[geos-devel]createEmptyGeometry()

Mateusz Łoskot mateusz at loskot.net
Sat Apr 1 21:58:51 EST 2006


strk at refractions.net wrote:
> On Fri, Mar 31, 2006 at 01:20:51AM +0200, Mateusz £oskot wrote:
>> Martin Davis wrote:
>>> I thought about this, but on the principal of Occam's Razor 
>>> decided just to use an empty GC.  This has the advantage that 
>>> there are fewer cases to handle for both developers and clients.
>> That's clear for me.
>> 
>> strk: The only thing I'd do is to review current impl. of GEOS and 
>> see if there are any possible runtime bugs.
> 
> Code is FULL of assumption about the fact that geometries are not 
> EMTPY... just took a look at LineString.cpp, and the 
> CoordinateSequence pointer is dereferenced always w/out checks.
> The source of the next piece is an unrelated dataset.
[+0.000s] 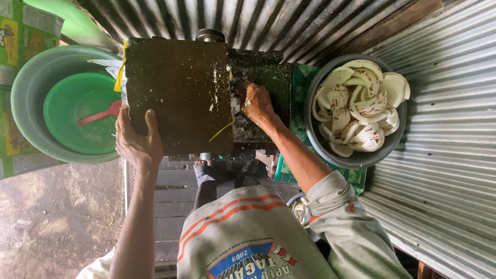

Do you mean that e.g. LineString::getCoordinates() and
getCoordinatesN(int n) do not check if points collection is not NULL or
index passed to the getCoordinatesN() is not our of range?

Yes, I think it's quite danger. First, getCoordinates() should check if
points collection is null.
Second, in case of getCoordinatesN() we could take similar approach as
used by STL's std::vector:

There are two acccesors:
vector::operator[]()
and
vector::at()

The first one is faster but less safe: if index passed to the subscript
operator is out of range then undefined behaviour occurs, no exception
is thrown.

The second - at() - accessor is safer but slower, because it checks if
index passed is in range and if it isn't then it throws exception of
type of std::out_of_range.

So, my suggestion is to follow this guideline for interface of every
random-access sequence in GEOS.

> Note that the same happens with JTS. Example:
> 
> public Coordinate[] getCoordinates() { return 
> points.toCoordinateArray(); }
> 
> 'points' is not checked for being NULL. In other places it is.
> 
> Now, what does this comport in Java I don't know, but doesn't look 
> correct to me.

Here, in getCoordinates(), it is not required to check for null, because
if points object is null, then NullPointerException is thrown, so no
undefined behaviour occurs and execution state can be fixed properly.

This behaviour is quite different in C++ where dereferencing null
pointer is undefined.

> BTW, still we're all learning something, what would happen by 
> dereferencing a NULL shared_ptr<> ?

Smart pointers do not make any checks here.
This makes them as fast as native pointers.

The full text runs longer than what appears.